• ABOUT THIS EXERCISE
Nothing outside the stretch is wanted. Repeat exactly the lines of the listing below from the one that contains "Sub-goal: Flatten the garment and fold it" through the one that contains "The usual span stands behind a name", both ends included.

◆ ◆ ◆ ◆ ◆

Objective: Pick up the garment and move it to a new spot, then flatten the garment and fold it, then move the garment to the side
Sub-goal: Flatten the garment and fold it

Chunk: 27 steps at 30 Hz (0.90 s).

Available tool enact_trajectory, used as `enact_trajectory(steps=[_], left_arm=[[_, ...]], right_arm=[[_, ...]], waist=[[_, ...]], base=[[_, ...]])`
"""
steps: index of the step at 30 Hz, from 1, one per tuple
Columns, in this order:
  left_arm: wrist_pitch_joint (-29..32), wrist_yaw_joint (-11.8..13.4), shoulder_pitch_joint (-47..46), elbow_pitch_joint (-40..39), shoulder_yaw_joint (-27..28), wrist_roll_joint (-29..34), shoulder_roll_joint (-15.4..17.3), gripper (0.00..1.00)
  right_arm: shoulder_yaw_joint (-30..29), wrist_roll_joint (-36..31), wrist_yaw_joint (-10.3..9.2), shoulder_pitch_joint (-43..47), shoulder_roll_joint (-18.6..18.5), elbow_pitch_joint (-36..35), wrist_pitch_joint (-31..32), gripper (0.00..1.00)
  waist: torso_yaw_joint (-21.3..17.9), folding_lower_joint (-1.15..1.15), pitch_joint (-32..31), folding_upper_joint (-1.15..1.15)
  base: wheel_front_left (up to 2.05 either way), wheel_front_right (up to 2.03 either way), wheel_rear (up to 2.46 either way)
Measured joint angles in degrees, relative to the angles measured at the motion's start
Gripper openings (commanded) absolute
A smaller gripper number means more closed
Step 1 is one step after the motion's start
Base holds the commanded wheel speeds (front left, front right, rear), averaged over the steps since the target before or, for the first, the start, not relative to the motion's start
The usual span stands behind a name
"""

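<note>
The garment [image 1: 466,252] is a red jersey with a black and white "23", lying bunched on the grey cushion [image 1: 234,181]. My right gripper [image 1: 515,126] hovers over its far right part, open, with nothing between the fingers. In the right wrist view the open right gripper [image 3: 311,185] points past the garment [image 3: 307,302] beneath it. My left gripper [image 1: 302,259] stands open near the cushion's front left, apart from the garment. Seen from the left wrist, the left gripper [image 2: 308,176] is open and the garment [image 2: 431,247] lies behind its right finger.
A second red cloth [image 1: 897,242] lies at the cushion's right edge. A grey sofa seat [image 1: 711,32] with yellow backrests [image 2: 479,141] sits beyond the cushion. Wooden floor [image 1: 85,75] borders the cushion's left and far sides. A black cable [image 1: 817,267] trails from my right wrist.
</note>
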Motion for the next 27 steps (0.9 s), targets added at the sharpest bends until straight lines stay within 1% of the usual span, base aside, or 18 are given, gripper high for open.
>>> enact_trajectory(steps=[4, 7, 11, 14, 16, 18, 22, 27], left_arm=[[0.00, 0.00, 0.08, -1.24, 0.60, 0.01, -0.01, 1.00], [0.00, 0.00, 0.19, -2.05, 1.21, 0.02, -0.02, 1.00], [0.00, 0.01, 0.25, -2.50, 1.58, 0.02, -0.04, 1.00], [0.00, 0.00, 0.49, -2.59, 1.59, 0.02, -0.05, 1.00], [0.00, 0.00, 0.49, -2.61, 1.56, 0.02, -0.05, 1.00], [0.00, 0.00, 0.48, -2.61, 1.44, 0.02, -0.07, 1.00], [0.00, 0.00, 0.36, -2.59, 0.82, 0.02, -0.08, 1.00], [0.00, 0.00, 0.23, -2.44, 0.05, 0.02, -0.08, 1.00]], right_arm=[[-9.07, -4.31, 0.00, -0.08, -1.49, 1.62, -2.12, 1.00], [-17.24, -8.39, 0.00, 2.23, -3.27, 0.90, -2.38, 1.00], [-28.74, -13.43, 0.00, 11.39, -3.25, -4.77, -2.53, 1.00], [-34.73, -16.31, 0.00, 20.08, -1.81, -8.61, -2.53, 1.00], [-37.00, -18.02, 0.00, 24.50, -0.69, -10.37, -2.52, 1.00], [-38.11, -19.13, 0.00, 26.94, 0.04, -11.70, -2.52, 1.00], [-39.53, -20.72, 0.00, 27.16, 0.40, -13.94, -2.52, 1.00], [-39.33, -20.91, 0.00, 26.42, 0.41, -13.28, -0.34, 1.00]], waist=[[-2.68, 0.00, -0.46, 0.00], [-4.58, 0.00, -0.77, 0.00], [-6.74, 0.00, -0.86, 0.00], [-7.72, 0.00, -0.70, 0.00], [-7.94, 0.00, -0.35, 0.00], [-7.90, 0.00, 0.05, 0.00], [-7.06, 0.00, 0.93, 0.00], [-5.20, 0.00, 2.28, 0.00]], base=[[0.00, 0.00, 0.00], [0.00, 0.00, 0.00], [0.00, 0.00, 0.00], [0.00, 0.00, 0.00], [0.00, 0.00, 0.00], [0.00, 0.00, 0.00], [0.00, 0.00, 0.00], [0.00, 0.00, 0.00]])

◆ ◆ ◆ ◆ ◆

• RESPONSE TO THIS EXERCISE
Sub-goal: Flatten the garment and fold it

Chunk: 27 steps at 30 Hz (0.90 s).

Available tool enact_trajectory, used as `enact_trajectory(steps=[_], left_arm=[[_, ...]], right_arm=[[_, ...]], waist=[[_, ...]], base=[[_, ...]])`
"""
steps: index of the step at 30 Hz, from 1, one per tuple
Columns, in this order:
  left_arm: wrist_pitch_joint (-29..32), wrist_yaw_joint (-11.8..13.4), shoulder_pitch_joint (-47..46), elbow_pitch_joint (-40..39), shoulder_yaw_joint (-27..28), wrist_roll_joint (-29..34), shoulder_roll_joint (-15.4..17.3), gripper (0.00..1.00)
  right_arm: shoulder_yaw_joint (-30..29), wrist_roll_joint (-36..31), wrist_yaw_joint (-10.3..9.2), shoulder_pitch_joint (-43..47), shoulder_roll_joint (-18.6..18.5), elbow_pitch_joint (-36..35), wrist_pitch_joint (-31..32), gripper (0.00..1.00)
  waist: torso_yaw_joint (-21.3..17.9), folding_lower_joint (-1.15..1.15), pitch_joint (-32..31), folding_upper_joint (-1.15..1.15)
  base: wheel_front_left (up to 2.05 either way), wheel_front_right (up to 2.03 either way), wheel_rear (up to 2.46 either way)
Measured joint angles in degrees, relative to the angles measured at the motion's start
Gripper openings (commanded) absolute
A smaller gripper number means more closed
Step 1 is one step after the motion's start
Base holds the commanded wheel speeds (front left, front right, rear), averaged over the steps since the target before or, for the first, the start, not relative to the motion's start
The usual span stands behind a name

This output is now complete.